By Duncan Mackay

Simon Jackson with Paralympic gold medalFebruary 4 - Britain's triple Paralympic judo gold medallist Simon Jackson has been given a four month community order and must abide by a 7pm to 6am curfew after being convicted of fraudulently claiming more than £10,000 of taxpayers' money.

Jackson, who is visually impaired, issued a tearful apology after he was caught fraudulently claiming £10,890 ($17,581/€13,438) for taxis to work when he was, in fact, being driven there by his wife.

The 40-year-old, a Member of the British Empire (MBE), was exposed after inspectors from the Department of Work and Pensions saw his wife Sarah, 29, driving him to a school where he is employed as a student learning mentor for Rochdale Council, in Greater Manchester.

Inquiries revealed there was no record of the visually impaired athlete - who won gold medals at Seoul 1988, Barcelona 1992 and Atlanta 1996, as well as a bronze at Sydney 2000 - using taxis under the Government's Access to Work payment during a ten month period.

Jackson, from Littleborough, near Oldham, admitted benefit fraud but escaped jail after insisting he was "ashamed" of his conduct and had been subjected to abuse following his exposure.

"Throughout my life I have tried to do everything by the book and I shouldn't have done what I did," he told Manchester Magistrates Court. 

"I get up each morning and enjoy my job and try to make a difference with children that I work with.

"I have had abuse and my mums house has been vandalised - even though I don't even live with her.

'I have not been out that much and feel ashamed of what I have done.

Simon Jackson leaving Manchester courtSimon Jackson leaving Manchester Magistrates Court after being sentenced

"I don't want one mistake I have made affect the rest of my life.

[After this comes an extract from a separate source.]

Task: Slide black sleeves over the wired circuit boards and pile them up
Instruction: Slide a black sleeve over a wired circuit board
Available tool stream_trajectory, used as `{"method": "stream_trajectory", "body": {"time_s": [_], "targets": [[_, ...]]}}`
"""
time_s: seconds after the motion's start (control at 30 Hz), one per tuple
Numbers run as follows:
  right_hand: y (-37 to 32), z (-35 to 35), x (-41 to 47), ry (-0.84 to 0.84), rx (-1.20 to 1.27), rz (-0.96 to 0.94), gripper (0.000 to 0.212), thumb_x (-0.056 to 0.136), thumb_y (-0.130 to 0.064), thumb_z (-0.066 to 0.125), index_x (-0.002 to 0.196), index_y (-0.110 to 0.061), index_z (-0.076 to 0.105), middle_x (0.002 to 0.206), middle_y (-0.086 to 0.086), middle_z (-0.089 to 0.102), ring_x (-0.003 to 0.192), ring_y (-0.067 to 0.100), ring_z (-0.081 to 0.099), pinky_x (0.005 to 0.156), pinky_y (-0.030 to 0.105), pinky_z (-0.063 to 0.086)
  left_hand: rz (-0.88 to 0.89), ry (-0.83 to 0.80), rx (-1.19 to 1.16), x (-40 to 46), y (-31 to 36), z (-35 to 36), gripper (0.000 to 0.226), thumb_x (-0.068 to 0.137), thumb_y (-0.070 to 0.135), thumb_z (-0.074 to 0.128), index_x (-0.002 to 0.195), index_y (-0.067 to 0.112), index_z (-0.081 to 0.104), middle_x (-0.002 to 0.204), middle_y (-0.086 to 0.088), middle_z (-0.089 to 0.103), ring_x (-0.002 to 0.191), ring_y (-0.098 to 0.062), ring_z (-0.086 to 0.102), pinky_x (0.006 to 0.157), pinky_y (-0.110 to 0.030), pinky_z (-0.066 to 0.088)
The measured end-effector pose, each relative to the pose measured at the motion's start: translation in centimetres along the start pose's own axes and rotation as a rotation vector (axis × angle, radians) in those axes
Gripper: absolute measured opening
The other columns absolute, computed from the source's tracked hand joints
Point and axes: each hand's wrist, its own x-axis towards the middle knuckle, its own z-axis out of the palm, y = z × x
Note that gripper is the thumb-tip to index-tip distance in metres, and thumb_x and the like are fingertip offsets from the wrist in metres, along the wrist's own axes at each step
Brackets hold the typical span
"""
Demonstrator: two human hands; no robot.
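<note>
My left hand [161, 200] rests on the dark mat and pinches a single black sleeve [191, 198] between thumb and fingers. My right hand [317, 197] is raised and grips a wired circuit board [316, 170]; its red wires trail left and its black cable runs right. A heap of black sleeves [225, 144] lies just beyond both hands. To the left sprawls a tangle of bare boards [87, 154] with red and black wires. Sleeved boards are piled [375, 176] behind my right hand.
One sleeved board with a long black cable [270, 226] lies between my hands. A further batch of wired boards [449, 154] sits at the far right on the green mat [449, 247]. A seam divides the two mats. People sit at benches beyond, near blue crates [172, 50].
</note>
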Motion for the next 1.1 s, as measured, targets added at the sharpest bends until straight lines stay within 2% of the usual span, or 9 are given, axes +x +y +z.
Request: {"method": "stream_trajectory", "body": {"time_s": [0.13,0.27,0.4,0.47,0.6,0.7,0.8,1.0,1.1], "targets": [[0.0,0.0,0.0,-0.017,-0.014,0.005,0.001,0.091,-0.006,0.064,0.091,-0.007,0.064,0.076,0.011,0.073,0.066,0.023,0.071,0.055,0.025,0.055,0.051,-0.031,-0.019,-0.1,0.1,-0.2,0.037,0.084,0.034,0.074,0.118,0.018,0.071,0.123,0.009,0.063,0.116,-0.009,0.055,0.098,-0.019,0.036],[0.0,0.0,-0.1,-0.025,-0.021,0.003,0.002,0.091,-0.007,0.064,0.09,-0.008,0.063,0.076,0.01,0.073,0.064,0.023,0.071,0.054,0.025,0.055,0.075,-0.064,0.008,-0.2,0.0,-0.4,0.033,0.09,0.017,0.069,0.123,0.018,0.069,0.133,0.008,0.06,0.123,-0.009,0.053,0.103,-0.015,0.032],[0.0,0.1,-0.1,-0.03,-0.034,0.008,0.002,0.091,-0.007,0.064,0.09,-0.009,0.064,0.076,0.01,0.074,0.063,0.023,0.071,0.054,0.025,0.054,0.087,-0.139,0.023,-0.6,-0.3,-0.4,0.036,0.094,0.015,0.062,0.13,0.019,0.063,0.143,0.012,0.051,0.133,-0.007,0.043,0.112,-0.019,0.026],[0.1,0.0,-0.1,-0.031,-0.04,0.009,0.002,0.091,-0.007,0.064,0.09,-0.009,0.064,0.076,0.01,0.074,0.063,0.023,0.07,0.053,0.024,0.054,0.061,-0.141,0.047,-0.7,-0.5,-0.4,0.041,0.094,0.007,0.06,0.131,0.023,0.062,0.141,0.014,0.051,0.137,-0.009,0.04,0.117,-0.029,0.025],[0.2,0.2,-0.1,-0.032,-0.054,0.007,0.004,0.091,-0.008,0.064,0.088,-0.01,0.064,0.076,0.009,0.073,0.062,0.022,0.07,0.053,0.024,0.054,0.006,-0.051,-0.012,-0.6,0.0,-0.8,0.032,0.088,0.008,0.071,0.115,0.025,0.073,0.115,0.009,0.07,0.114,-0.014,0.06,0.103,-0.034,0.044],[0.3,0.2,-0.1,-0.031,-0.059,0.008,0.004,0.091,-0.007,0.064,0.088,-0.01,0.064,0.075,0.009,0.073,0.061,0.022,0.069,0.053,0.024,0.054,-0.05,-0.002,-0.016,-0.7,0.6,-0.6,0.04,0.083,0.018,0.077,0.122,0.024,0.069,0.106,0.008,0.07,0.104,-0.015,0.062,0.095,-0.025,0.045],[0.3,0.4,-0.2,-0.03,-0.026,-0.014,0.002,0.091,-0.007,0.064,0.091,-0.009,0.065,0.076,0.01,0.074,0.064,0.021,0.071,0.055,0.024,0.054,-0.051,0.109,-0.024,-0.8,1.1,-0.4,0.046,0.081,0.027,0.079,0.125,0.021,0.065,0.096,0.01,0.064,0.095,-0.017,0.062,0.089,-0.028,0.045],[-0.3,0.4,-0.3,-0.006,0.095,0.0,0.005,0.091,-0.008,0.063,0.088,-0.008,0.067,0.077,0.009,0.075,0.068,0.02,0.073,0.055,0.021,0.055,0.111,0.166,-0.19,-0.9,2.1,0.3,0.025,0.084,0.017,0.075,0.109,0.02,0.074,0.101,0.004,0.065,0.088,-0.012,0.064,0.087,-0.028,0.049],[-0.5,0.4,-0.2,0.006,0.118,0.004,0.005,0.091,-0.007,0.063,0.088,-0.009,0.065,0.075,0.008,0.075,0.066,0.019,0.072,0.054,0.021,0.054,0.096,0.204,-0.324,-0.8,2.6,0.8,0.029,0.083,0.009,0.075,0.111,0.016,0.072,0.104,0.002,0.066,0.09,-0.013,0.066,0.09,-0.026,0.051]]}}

"I love to have something to get up to in the morning.

"Before this I was a valued member of society.

"After this has finished I want to start to rebuild my life again."

The curfew on Jackson, who was also ordered to pay costs of £250 ($393/€290), will be relaxed every Tuesday to start at 10pm so he can carry on teaching judo to youngsters. 

"You should be an example to your pupils and to all those around you," Stephen Ingram, the Justice of Peace, told Jackson as he passed sentence.

"You are a role model to young people.

"You have let yourself down and you will have this stigma around you for long after what happens in this court room."